SharePoint 2010 Service Application Load Balancer

I’ve recently been asked some questions about the internal load balancer for service applications in SharePoint 2010, which I’ll summarize here.

What is the Service Application Load Balancer?

In order to simplify installation of multi-machine server farms, SharePoint provides a basic load balancer that can round-robin requests to Web service applications.

This provides load balancing and fault-tolerance out-of-the-box for SharePoint service applications without requiring the administrator to be familiar with the intricacies of external load balancing solutions.

If a deployment requires more advanced load balancing or fault tolerance capabilities, an administrator can opt to use an external load balancer.

How does it work?

A Service Application Proxy typically requests an endpoint for a connected Service Application from the load balancer, which is a software component that executes in the same process and application domain as the proxy.

The load balancer maintains a complete list of available endpoints for each Service Application in a cache, and simply returns the next available endpoint to the proxy in a round-robin fashion.

How does it maintain the list of available service application endpoints?

For communication with service applications that are local to a SharePoint server farm, the load balancer looks into the configuration database to discover the available endpoints for a service application.

In this case, the endpoint cache is updated whenever the list of available service application endpoints in the local configuration database changes. The delay in updating the cache is typically less than 1 minute.

For communication with service applications in a remote server farm (i.e., federated services), the load balancer uses the Topology web service (aka, “Application Discovery and Load Balancer Service”) to discover the available endpoints for a service application.

In this case, the list of service application endpoints is periodically retrieved from the Topology web service on the remote farm and copied into the local configuration database as an intermediate cache.

This periodic retrieval is performed by the “Application Addresses Refresh” timer job. By default, this timer job executes every 15 minutes.

How does it handle failures?

The Service Application Proxy may report an endpoint failure to the load balancer, in which case the load balancer will remove the specified endpoint from the round-robin rotation for some period of time.

By default, this period is 10 minutes (configurable using the "BadListPeriod” parameter of the Set-SPTopologyServiceApplicationProxy Cmdlet).

If only one endpoint remains, it will not be removed from the rotation, even if a proxy reports a failure for that endpoint.

Is the Topology Web service a single point of failure for the load balancer?

No. The Topology web service application proxy is “self-balancing”. In other words, it uses the same round-robin load balancing algorithm to provide fault tolerance for itself.

When an administrator creates a connection to a remote (federated) service application, the connection information includes one of the Topology web service application endpoints (selected at random) from the remote server farm. I’ll call this the “bootstrap” node.

The bootstrap node is used to query the complete list of Topology web service application endpoints, which are then cached in the local SharePoint configuration database and used to round-robin all future requests to the Topology web service application.

This cached list of Topology web service application endpoints is then updated periodically just like any other federated service application.

So, the bootstrap node is only needed one time when an administrator creates a new connection (Service Application Proxy) to a remote service application.
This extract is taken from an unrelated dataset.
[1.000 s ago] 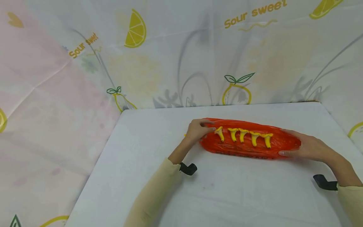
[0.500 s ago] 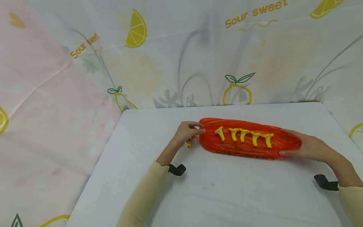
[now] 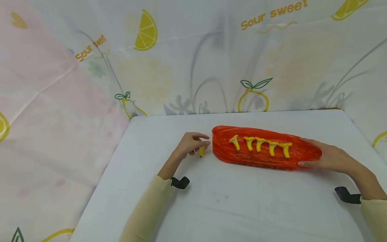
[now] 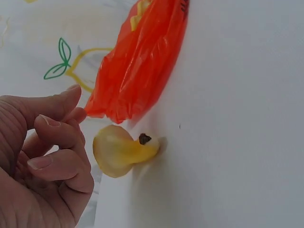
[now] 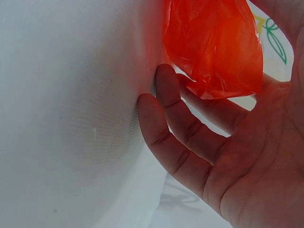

What are the limitations of the load balancer?

There is an extreme case where connectivity to a federated service farm may be lost by replacing all of the servers in the remote farm within a single cache refresh interval (i.e., before the “Application Addresses Refresh” timer job can execute).

To hit this case, you would need to bring down all of the servers hosting the Topology web service application in the service farm at once, and after they are all down, replace them all with servers that have different addresses, essentially moving the entire farm to a new set of servers at once rather than gradually over time.

In this case, none of the Topology web services endpoints cached by the client farm would be valid, and the client could would not be able to acquire the all-new list of endpoints (because it needs at least one valid endpoint to query the list of new endpoints).

To avoid this situation, at least one of the Topology web servers in the service farm should be maintained long enough for client farms to update their cache with at least one of the new Topology web service endpoints (at which point the old server can safely be removed). Alternatively, give at least one of the new servers the same name as one of the servers being replaced.

Another limitation of the Service Application load balancer is that the list of available endpoints is maintained separately in the application domain of each caller, and there is no coordination between callers.

This means that each proxy must independently discover that an endpoint is unavailable for some reason, which may translate to one failure per caller application domain (e.g., client application pool process) when a given server goes down unexpectedly.

This also means that it is theoretically possible that some clients may achieve lock-step and send requests to the same servers in succession, thus achieving fault tolerance but not the most effective load balancing.